* **Work required**
Please go line by line and repeat the data below exactly, with no images.
....................
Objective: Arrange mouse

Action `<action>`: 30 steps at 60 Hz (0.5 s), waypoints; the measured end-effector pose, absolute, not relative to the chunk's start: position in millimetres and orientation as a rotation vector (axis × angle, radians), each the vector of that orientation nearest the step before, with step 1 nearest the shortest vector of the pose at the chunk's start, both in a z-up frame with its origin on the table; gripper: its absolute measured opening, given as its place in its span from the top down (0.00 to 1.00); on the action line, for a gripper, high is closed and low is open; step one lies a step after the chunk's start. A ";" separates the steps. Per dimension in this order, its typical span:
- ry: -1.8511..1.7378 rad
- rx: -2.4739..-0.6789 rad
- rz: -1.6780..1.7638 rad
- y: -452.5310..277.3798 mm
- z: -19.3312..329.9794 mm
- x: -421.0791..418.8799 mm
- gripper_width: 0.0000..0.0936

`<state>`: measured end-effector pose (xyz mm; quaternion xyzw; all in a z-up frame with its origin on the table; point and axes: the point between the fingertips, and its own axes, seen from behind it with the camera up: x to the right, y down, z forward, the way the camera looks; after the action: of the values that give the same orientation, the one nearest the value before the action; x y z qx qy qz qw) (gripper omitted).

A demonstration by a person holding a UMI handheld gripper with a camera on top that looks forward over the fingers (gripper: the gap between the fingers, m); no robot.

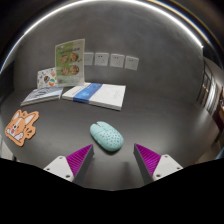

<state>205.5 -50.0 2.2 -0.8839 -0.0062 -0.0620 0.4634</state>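
Directly ahead, a dark grey tabletop [160,110] is filling most of the gripper view, with a pale wall rising behind it. The claw [114,157] is reaching forward low over this surface, and its two fingers are standing wide apart, gripping nothing. Each finger is showing a purple pad [80,157] on its inner face.

A mint-green mouse [106,136] is lying on the tabletop just ahead of the fingers, roughly between their tips and a little nearer the left one. It is resting on its own, its dotted shell facing up, and neither finger is touching it.

Beyond the mouse, a white and blue book [96,95] is lying flat. Just to its left, a thinner booklet [42,95] is lying beside it. Behind these two, a green leaflet [70,60] is standing upright, with a smaller card [46,76] standing next to it. Well to the left of the mouse, near the tabletop's edge, an orange cartoon-animal coaster [20,126] is lying flat. On the wall, a row of white switch plates [110,60] is showing.
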 end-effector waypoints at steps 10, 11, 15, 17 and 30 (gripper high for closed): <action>-0.037 -2.217 0.020 -12.3 -14.0 210.5 0.08; -0.037 -2.218 0.036 -9.1 -14.8 210.1 0.08; -0.046 -2.227 0.068 1.5 -17.4 210.5 0.08; -0.059 -2.226 0.068 7.5 -17.2 212.4 0.09; -0.021 -2.243 0.061 39.3 -17.5 222.5 0.18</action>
<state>222.5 39.3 -17.5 -0.9006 -0.0084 0.0245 0.4339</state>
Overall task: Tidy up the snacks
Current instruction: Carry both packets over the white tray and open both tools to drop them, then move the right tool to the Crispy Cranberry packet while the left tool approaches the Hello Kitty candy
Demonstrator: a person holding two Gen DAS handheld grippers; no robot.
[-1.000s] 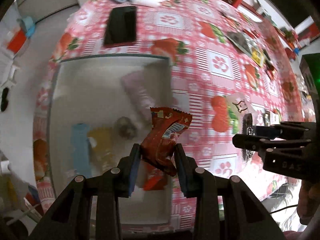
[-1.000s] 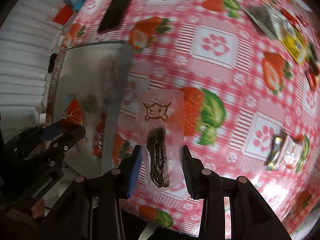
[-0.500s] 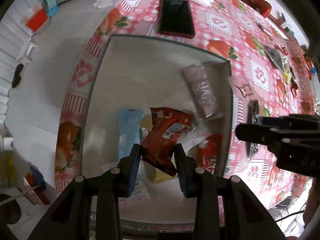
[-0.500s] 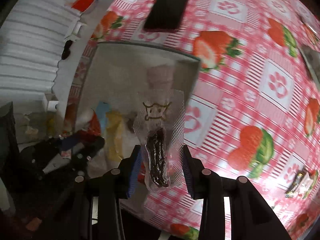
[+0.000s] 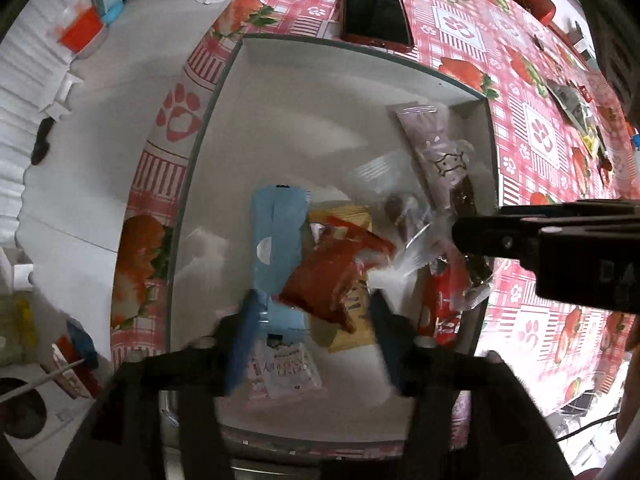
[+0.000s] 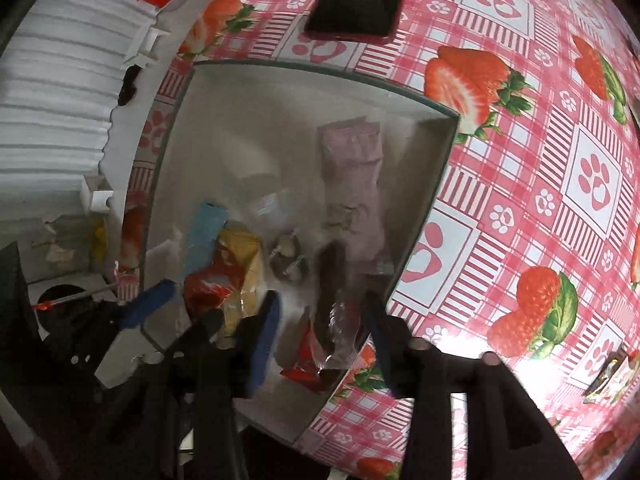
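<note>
From the left wrist, a white box (image 5: 224,128) is seen on the strawberry tablecloth (image 5: 532,128). Inside it are piled a blue packet (image 5: 276,240), a yellow packet (image 5: 352,320), a pink packet (image 5: 426,136) and a red packet (image 5: 332,276), which lies loose between the spread fingers of the left gripper (image 5: 310,334). A black phone (image 5: 374,12) is seen just beyond the box.

From the right wrist, the right gripper (image 6: 320,332) is shown above the box's near corner, fingers apart, with a clear packet holding a dark snack (image 6: 332,292) between them, apparently released. A wrapped snack (image 6: 608,372) outside the box, far right, is shown only here.
</note>
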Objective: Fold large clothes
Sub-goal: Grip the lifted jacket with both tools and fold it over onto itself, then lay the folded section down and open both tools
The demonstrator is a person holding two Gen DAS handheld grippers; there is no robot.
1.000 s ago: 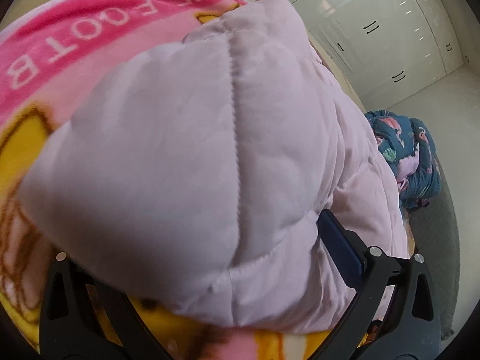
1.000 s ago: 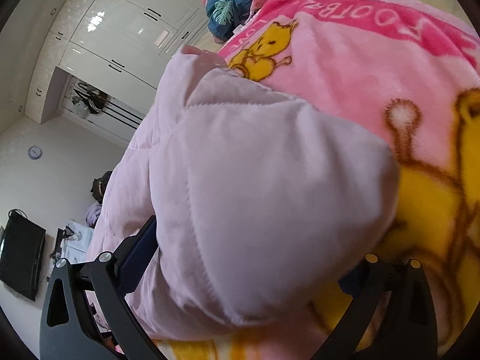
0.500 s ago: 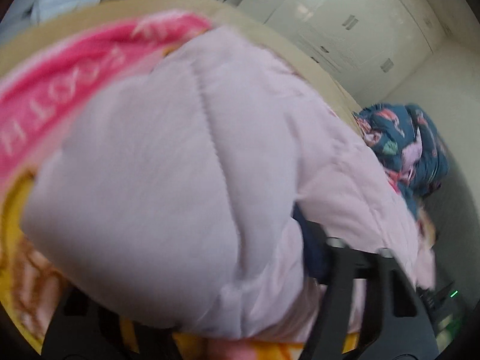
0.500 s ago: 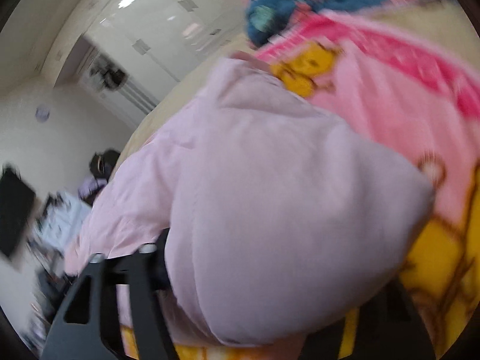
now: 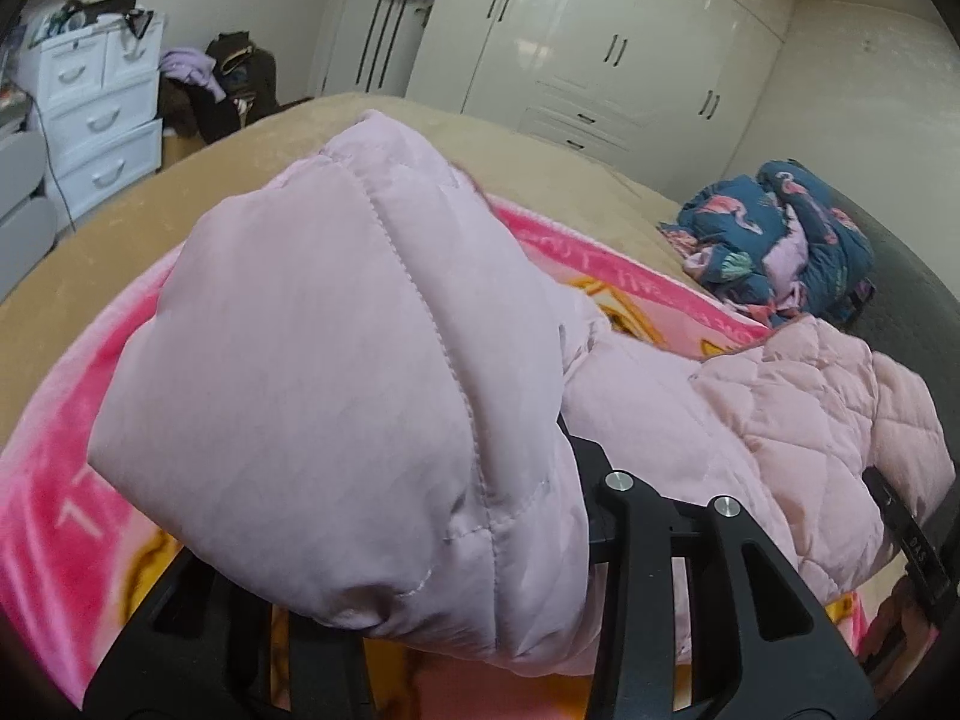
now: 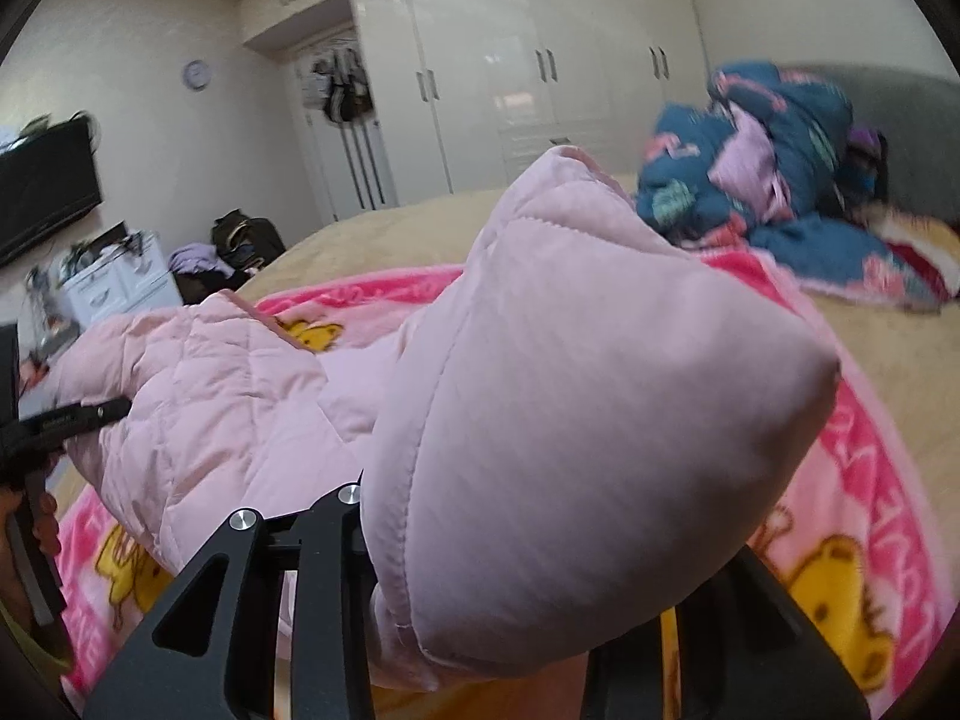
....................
* **Answer area**
Objective: Arrange mouse

Action `<action>`: 30 steps at 60 Hz (0.5 s), waypoints; the measured end-effector pose, absolute, not relative to the chunk's start: position in millimetres and orientation as a rotation vector (axis × angle, radians), each the vector of that orientation nearest the step before, with step 1 nearest the shortest vector of the pose at the chunk's start, both in a z-up frame with its origin on the table; gripper: its absolute measured opening, given as its place in its span from the top down (0.00 to 1.00); on the action line, for a gripper, high is closed and low is open; step one lies a step after the chunk's start. A ";" separates the steps. Per dimension in this order, its typical span:
- ry: -1.8511..1.7378 rad
- rx: -2.4739..-0.6789 rad
- rz: -1.6780..1.7638 rad
- y: -452.5310..277.3798 mm
- z: -19.3312..329.9794 mm
- x: -421.0791..418.8799 mm
- gripper_width: 0.0000..0.0936

`<state>`: measured end-effector pose (xyz mm; quaternion xyzw; all in a z-up frame with its origin on the table; point and axes: the point between the fingertips, and its own axes, seen from behind it with the camera up: x to the right, y down, z forward, the way the camera looks; after the action: of the values that give the same orientation, the one nearest the value before the action; x y z qx qy qz qw) (gripper omitted).

A demonstration by a person holding a UMI handheld gripper with a camera on top that looks forward over the fingers (gripper: the gap between the fingers, m); no robot.


<state>205.5 -50.0 2.2 -0.8839 -0.0062 -0.0620 0.4634</state>
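Directly ahead, a dark grey tabletop [160,110] is filling most of the gripper view, with a pale wall rising behind it. The claw [114,157] is reaching forward low over this surface, and its two fingers are standing wide apart, gripping nothing. Each finger is showing a purple pad [80,157] on its inner face.

A mint-green mouse [106,136] is lying on the tabletop just ahead of the fingers, roughly between their tips and a little nearer the left one. It is resting on its own, its dotted shell facing up, and neither finger is touching it.

Beyond the mouse, a white and blue book [96,95] is lying flat. Just to its left, a thinner booklet [42,95] is lying beside it. Behind these two, a green leaflet [70,60] is standing upright, with a smaller card [46,76] standing next to it. Well to the left of the mouse, near the tabletop's edge, an orange cartoon-animal coaster [20,126] is lying flat. On the wall, a row of white switch plates [110,60] is showing.
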 end-effector waypoints at steps 10, 11, 15, 17 and 30 (gripper high for closed): <action>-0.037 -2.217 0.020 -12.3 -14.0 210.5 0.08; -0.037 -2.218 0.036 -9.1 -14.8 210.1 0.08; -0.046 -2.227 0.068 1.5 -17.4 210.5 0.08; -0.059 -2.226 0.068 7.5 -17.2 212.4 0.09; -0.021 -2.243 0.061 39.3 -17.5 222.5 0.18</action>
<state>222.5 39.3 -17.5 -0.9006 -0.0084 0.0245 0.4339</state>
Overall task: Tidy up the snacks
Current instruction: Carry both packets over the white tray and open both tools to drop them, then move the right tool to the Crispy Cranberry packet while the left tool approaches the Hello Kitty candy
Demonstrator: a person holding two Gen DAS handheld grippers; no robot.
[-1.000s] 
[-1.000s] 
[-0.500s] 
[-0.500s] 
[+0.000s] 
[+0.000s] 
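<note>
From the left wrist, a white box (image 5: 224,128) is seen on the strawberry tablecloth (image 5: 532,128). Inside it are piled a blue packet (image 5: 276,240), a yellow packet (image 5: 352,320), a pink packet (image 5: 426,136) and a red packet (image 5: 332,276), which lies loose between the spread fingers of the left gripper (image 5: 310,334). A black phone (image 5: 374,12) is seen just beyond the box.

From the right wrist, the right gripper (image 6: 320,332) is shown above the box's near corner, fingers apart, with a clear packet holding a dark snack (image 6: 332,292) between them, apparently released. A wrapped snack (image 6: 608,372) outside the box, far right, is shown only here.
</note>
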Objective: Fold large clothes
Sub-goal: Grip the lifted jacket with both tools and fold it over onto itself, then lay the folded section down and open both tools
The demonstrator is a person holding two Gen DAS handheld grippers; there is no robot.
1.000 s ago: 
1.000 s ago: 
0.500 s ago: 
0.500 s ago: 
now: 
now: 

No more is needed to finish this exercise.